(Information supplied)
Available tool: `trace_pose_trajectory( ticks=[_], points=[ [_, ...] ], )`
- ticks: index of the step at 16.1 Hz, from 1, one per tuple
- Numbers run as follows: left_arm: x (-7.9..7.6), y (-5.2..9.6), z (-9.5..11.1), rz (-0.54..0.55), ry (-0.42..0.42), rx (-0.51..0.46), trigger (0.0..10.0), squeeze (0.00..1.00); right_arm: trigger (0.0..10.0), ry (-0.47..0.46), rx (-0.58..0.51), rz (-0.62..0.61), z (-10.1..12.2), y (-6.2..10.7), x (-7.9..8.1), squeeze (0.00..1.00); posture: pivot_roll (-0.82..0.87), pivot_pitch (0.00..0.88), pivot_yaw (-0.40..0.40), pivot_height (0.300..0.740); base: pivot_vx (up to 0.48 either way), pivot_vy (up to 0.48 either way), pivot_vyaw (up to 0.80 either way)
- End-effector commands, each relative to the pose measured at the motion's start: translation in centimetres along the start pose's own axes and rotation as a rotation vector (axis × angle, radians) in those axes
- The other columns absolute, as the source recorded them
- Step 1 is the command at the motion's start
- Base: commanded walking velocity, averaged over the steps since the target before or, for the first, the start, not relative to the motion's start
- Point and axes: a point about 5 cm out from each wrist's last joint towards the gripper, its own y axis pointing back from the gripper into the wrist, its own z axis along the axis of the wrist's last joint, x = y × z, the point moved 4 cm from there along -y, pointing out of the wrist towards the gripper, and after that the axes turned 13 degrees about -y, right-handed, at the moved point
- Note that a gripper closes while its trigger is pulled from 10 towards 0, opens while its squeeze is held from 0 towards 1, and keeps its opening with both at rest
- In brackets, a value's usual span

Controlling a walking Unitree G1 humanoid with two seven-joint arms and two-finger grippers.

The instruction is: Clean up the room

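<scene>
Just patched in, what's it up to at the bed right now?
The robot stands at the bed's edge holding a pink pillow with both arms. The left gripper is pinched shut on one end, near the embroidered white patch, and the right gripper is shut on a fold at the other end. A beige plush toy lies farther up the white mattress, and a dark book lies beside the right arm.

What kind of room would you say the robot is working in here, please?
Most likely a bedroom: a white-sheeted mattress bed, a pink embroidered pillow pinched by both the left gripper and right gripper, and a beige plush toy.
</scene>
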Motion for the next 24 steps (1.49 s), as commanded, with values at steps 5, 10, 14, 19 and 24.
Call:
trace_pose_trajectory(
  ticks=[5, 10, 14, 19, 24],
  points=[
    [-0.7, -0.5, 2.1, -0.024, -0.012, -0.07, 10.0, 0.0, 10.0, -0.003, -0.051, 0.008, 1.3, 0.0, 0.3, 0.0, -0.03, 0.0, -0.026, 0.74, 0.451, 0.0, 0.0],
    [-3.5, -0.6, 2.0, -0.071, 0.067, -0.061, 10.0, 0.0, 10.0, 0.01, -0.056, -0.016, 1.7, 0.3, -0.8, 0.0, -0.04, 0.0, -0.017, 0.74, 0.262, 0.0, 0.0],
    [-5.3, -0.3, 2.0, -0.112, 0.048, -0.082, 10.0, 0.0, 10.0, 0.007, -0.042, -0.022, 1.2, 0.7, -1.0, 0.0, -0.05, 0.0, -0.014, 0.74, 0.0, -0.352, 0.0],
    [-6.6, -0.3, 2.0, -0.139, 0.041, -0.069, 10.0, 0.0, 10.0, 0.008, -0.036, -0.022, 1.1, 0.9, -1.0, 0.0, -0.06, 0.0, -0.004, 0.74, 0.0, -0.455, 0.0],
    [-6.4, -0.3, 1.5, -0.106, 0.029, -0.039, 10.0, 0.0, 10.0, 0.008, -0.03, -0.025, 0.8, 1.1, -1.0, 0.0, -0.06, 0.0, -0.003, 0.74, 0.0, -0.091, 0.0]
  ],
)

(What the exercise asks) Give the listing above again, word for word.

(Exercise response)
Available tool: `trace_pose_trajectory( ticks=[_], points=[ [_, ...] ], )`
- ticks: index of the step at 16.1 Hz, from 1, one per tuple
- Numbers run as follows: left_arm: x (-7.9..7.6), y (-5.2..9.6), z (-9.5..11.1), rz (-0.54..0.55), ry (-0.42..0.42), rx (-0.51..0.46), trigger (0.0..10.0), squeeze (0.00..1.00); right_arm: trigger (0.0..10.0), ry (-0.47..0.46), rx (-0.58..0.51), rz (-0.62..0.61), z (-10.1..12.2), y (-6.2..10.7), x (-7.9..8.1), squeeze (0.00..1.00); posture: pivot_roll (-0.82..0.87), pivot_pitch (0.00..0.88), pivot_yaw (-0.40..0.40), pivot_height (0.300..0.740); base: pivot_vx (up to 0.48 either way), pivot_vy (up to 0.48 either way), pivot_vyaw (up to 0.80 either way)
- End-effector commands, each relative to the pose measured at the motion's start: translation in centimetres along the start pose's own axes and rotation as a rotation vector (axis × angle, radians) in those axes
- The other columns absolute, as the source recorded them
- Step 1 is the command at the motion's start
- Base: commanded walking velocity, averaged over the steps since the target before or, for the first, the start, not relative to the motion's start
- Point and axes: a point about 5 cm out from each wrist's last joint towards the gripper, its own y axis pointing back from the gripper into the wrist, its own z axis along the axis of the wrist's last joint, x = y × z, the point moved 4 cm from there along -y, pointing out of the wrist towards the gripper, and after that the axes turned 13 degrees about -y, right-handed, at the moved point
- Note that a gripper closes while its trigger is pulled from 10 towards 0, opens while its squeeze is held from 0 towards 1, and keeps its opening with both at rest
- In brackets, a value's usual span

Controlling a walking Unitree G1 humanoid with two seven-joint arms and two-finger grippers.

The instruction is: Clean up the room

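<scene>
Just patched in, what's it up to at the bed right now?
The robot stands at the bed's edge holding a pink pillow with both arms. The left gripper is pinched shut on one end, near the embroidered white patch, and the right gripper is shut on a fold at the other end. A beige plush toy lies farther up the white mattress, and a dark book lies beside the right arm.

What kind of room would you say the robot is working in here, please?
Most likely a bedroom: a white-sheeted mattress bed, a pink embroidered pillow pinched by both the left gripper and right gripper, and a beige plush toy.
</scene>
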Motion for the next 24 steps (1.49 s), as commanded, with values at steps 5, 10, 14, 19 and 24.
Call:
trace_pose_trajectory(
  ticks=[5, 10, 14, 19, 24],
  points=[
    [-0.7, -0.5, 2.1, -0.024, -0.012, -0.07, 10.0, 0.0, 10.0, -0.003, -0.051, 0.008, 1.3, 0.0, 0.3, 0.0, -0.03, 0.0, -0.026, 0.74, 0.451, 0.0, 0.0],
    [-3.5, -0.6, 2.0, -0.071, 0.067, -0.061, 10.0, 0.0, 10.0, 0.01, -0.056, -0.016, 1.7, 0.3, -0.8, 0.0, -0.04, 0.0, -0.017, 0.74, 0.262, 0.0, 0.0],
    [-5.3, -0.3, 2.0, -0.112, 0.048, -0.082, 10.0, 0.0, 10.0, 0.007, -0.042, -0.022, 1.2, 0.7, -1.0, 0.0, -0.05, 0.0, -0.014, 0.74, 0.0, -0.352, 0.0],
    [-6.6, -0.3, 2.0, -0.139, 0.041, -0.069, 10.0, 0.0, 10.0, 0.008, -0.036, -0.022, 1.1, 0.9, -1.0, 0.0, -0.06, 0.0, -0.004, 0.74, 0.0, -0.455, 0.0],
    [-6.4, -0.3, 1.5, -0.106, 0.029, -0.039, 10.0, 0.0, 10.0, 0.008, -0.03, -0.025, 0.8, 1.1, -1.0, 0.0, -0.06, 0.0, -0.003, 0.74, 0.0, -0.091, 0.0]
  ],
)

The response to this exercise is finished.